Exercise — A word-for-word copy of the whole listing is required.
<<<<
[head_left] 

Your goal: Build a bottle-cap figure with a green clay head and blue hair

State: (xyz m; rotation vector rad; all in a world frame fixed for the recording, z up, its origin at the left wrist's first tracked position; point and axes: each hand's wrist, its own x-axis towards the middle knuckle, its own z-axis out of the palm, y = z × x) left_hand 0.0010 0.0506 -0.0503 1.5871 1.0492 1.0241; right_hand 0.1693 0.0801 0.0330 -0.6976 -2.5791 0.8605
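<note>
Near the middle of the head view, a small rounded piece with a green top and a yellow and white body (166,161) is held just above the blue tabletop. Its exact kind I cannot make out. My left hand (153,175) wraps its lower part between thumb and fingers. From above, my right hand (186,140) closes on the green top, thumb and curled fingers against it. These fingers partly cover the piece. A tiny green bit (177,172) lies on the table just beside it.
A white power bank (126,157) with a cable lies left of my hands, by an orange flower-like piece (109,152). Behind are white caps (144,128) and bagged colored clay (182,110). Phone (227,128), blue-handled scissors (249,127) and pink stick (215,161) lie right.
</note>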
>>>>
Exercise solution —
[head_left] 

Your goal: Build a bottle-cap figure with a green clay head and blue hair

State: (xyz m; rotation vector rad; all in a world frame fixed for the recording, z up, its origin at the left wrist's first tracked position; point and axes: each hand's wrist, its own x-axis towards the middle knuckle, its own z-axis out of the palm, y = z × x) left_hand 0.0010 0.0506 -0.0503 1.5871 1.0492 1.0241; right_hand 0.1693 0.0801 0.0330 -0.6976 -2.5791 0.8605
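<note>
Near the middle of the head view, a small rounded piece with a green top and a yellow and white body (166,161) is held just above the blue tabletop. Its exact kind I cannot make out. My left hand (153,175) wraps its lower part between thumb and fingers. From above, my right hand (186,140) closes on the green top, thumb and curled fingers against it. These fingers partly cover the piece. A tiny green bit (177,172) lies on the table just beside it.
A white power bank (126,157) with a cable lies left of my hands, by an orange flower-like piece (109,152). Behind are white caps (144,128) and bagged colored clay (182,110). Phone (227,128), blue-handled scissors (249,127) and pink stick (215,161) lie right.
</note>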

Nothing else is needed for the answer.